Your answer must be the listing, given again word for word.

> Given information:
=== Begin Enclosure ===

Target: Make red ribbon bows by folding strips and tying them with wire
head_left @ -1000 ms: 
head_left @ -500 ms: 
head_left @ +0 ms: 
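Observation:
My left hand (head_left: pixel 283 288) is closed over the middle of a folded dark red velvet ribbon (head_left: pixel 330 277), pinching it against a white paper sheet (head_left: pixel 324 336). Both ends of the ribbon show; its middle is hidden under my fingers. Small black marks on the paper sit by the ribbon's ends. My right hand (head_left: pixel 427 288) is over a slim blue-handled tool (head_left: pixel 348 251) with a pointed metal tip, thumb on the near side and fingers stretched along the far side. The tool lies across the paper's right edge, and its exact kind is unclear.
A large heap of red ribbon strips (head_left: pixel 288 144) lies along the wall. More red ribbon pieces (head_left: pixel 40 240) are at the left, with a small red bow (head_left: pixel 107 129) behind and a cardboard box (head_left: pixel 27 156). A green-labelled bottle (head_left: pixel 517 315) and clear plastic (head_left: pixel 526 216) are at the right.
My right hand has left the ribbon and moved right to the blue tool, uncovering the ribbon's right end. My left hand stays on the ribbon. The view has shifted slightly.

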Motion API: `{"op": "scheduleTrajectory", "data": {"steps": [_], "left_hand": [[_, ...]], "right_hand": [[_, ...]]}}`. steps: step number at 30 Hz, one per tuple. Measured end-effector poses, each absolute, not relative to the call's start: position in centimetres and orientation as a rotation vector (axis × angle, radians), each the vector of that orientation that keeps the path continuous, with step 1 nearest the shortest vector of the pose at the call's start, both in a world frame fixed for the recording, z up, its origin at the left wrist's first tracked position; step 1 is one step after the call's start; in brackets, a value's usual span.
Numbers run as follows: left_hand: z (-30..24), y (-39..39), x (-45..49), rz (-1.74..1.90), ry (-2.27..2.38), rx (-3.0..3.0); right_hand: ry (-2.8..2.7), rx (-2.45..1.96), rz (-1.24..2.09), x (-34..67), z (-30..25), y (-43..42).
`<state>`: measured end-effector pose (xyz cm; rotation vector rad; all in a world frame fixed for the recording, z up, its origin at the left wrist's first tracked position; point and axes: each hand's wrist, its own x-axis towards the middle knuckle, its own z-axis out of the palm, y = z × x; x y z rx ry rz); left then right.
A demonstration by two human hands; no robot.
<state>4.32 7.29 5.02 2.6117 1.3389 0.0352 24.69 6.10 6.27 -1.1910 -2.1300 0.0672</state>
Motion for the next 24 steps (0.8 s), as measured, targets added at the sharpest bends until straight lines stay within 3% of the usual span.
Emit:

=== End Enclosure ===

> Solution to this problem:
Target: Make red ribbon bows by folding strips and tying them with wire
head_left @ -1000 ms: 
head_left @ -500 ms: 
head_left @ +0 ms: 
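Observation:
My left hand (head_left: pixel 283 288) is closed over the middle of a folded dark red velvet ribbon (head_left: pixel 330 277), pinching it against a white paper sheet (head_left: pixel 324 336). Both ends of the ribbon show; its middle is hidden under my fingers. Small black marks on the paper sit by the ribbon's ends. My right hand (head_left: pixel 427 288) is over a slim blue-handled tool (head_left: pixel 348 251) with a pointed metal tip, thumb on the near side and fingers stretched along the far side. The tool lies across the paper's right edge, and its exact kind is unclear.
A large heap of red ribbon strips (head_left: pixel 288 144) lies along the wall. More red ribbon pieces (head_left: pixel 40 240) are at the left, with a small red bow (head_left: pixel 107 129) behind and a cardboard box (head_left: pixel 27 156). A green-labelled bottle (head_left: pixel 517 315) and clear plastic (head_left: pixel 526 216) are at the right.
My right hand has left the ribbon and moved right to the blue tool, uncovering the ribbon's right end. My left hand stays on the ribbon. The view has shifted slightly.
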
Motion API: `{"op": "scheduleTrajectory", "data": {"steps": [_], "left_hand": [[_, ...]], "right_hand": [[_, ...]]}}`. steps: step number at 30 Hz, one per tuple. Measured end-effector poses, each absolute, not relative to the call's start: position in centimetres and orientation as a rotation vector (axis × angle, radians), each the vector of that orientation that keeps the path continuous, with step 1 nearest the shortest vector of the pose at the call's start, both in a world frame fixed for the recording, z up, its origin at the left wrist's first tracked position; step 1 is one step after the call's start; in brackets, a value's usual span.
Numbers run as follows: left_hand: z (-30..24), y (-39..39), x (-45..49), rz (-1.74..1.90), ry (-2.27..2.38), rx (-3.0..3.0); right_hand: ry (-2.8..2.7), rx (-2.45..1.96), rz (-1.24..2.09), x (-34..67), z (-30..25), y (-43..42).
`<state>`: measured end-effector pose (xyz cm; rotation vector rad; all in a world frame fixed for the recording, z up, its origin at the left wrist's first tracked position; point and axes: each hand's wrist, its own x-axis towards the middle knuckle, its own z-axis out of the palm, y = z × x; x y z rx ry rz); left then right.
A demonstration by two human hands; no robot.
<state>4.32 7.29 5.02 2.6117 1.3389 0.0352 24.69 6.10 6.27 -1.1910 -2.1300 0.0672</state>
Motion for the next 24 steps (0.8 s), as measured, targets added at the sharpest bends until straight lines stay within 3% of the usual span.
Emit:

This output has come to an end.